Alors que les grandes surfaces offrant tous les produits de la vie quotidienne à bas prix – de l’épicerie aux vêtements en passant par les articles ménagers – s’en tirent bien, les détaillants offrant des produits de milieu de gamme constituent les principales victimes du commerce en ligne.

« On a vu disparaître à travers les années les Eaton, avance M. Legoux. Sears est en train de disparaître. Target n’a pas réussi à intégrer le marché canadien. Ils étaient mal préparés, mais ils étaient aussi dans un milieu de gamme inconfortable. La Baie a connu de meilleurs jours. Le Château, ce n’est pas facile. »

« Eaton, Sears, Target et La Baie sont tous des joueurs assez milieu de gamme qui n’ont pas réussi à ajouter une plus-value pour justifier l’expérience en magasin », dit l'expert.

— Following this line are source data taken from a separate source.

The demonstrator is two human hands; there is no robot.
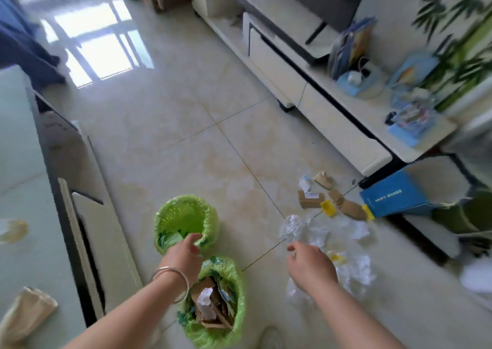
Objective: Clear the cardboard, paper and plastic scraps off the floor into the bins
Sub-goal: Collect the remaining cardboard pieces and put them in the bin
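Observation:
Two bins with green liners stand on the tiled floor. The far bin (170,215) holds a few scraps; the near bin (237,276) is packed with cardboard and paper. My left hand (183,252), with bangles on the wrist, hovers between them at the far bin's near rim, fingers loosely apart and nothing in it. My right hand (311,266) reaches over crumpled clear plastic (292,227) and white paper scraps (354,268); its fingers touch the plastic, but the grip is blurred. Brown cardboard pieces (351,209) and yellow bits (328,208) lie farther right.
A white TV cabinet (332,125) runs along the right, with clutter and a plant on top. A blue box (394,197) leans at its foot. A pale table (24,189) and a cloth bag (26,314) fill the left. My shoe tip (270,338) shows below.

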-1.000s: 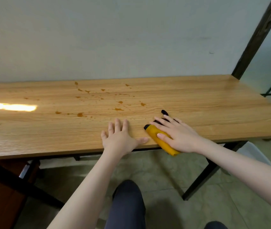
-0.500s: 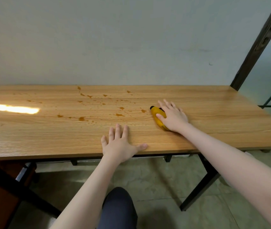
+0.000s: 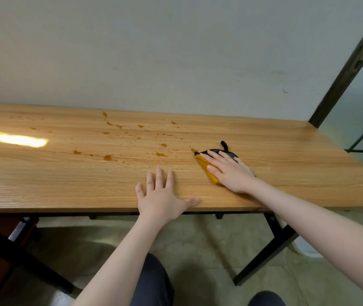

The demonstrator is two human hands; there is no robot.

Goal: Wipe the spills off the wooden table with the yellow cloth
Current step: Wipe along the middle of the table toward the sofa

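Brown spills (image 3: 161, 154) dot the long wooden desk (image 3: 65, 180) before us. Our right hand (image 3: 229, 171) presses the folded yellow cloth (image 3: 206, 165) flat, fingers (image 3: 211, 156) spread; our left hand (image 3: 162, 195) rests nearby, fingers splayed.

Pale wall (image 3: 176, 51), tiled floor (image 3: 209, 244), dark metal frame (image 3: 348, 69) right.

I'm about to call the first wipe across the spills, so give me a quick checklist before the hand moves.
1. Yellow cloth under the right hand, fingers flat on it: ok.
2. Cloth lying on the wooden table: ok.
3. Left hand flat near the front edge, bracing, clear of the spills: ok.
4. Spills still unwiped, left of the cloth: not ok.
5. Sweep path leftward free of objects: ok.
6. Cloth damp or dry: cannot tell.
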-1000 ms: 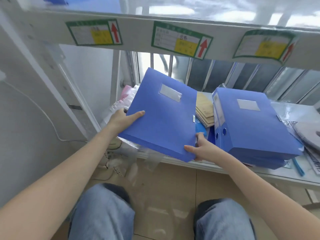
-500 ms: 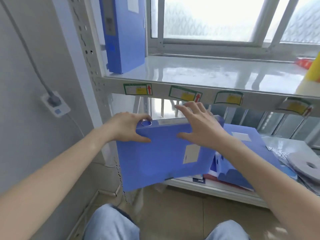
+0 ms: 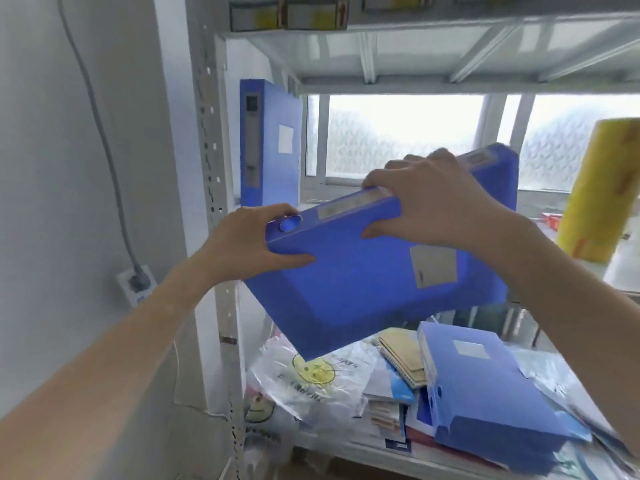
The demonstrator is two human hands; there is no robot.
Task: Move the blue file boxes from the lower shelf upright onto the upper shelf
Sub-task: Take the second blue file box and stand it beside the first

Le commerce de détail traditionnel réussit également à se maintenir lorsque « le consommateur valorise une "expérience de consommation" » ou lorsque « l’atmosphère en magasin est importante », ajoute M. Legoux. Les détaillants de produits qui nécessitent les conseils d’un expert se tirent également bien d’affaire.

« Dans bien des secteurs du commerce de détail, "l’expérience de consommation", c’est vraiment important », renchérit M. Turgeon.

Les magasins demeurent et vont demeurer encore longtemps le choix de prédilection des consommateurs. Les gens veulent voir, ils veulent toucher, ils veulent sentir…

Léopold Turgeon, PDG du Conseil québécois du commerce de détail

De la mixité des achats

Certains commerçants échappent complètement aux assauts du commerce en ligne. Le café où l’on vous sert le meilleur espresso échappe ainsi à la logique technologique. « Si vous avez un café et que vous faites un très bon espresso, le commerce en ligne ne vous sert à rien, illustre M. Legoux. C’est une expérience. On doit être là. »

Léopold Turgeon ne croit pas non plus que le commerce en ligne menace nécessairement les détaillants. « Les consommateurs achètent à la fois en ligne et en magasin », dit-il. « Oui, 47 % des consommateurs disent qu’ils vont acheter en ligne, mais ils achètent un produit » sans y faire la totalité de leurs achats.

Le PDG de la CQCD souligne aussi que de nombreux détaillants ont fait leurs devoirs et offrent maintenant leurs produits en ligne tout en conservant leurs boutiques. M. Turgeon déplore toutefois la concurrence de sites étrangers qui échappent à la taxation canadienne. « C’est sûr que ça fragilise nos entreprises d’ici », soutient-il.

M. Turgeon estime que les commerçants doivent s'efforcer d'aller chercher leurs clients « là où ils sont », c’est-à-dire au bout de leur téléphone ou de leur tablette. « Ils sont la vitrine des détaillants », dit-il, précisant que « 82 % des consommateurs magasinent en ligne avant d’effectuer leur achat en magasin ou en ligne ».

« On a un grand coup à donner de ce côté-là, estime M. Turgeon. Il y a eu beaucoup d’amélioration, particulièrement pour les grands détaillants et les intermédiaires, mais pour les plus petits, c’est plus difficile : peu de moyens financiers, peu de moyens en ressources humaines. »

M. Turgeon souligne que les secteurs de l’alimentation et de l’automobile de même que les stations-service – ces trois secteurs représentent 57 % du commerce de détail au Québec – sont peu touchés par les achats sur le web. « Le commerce en ligne n’est pas nécessairement un compétiteur pour le commerce traditionnel. C’est un complément », note-t-il.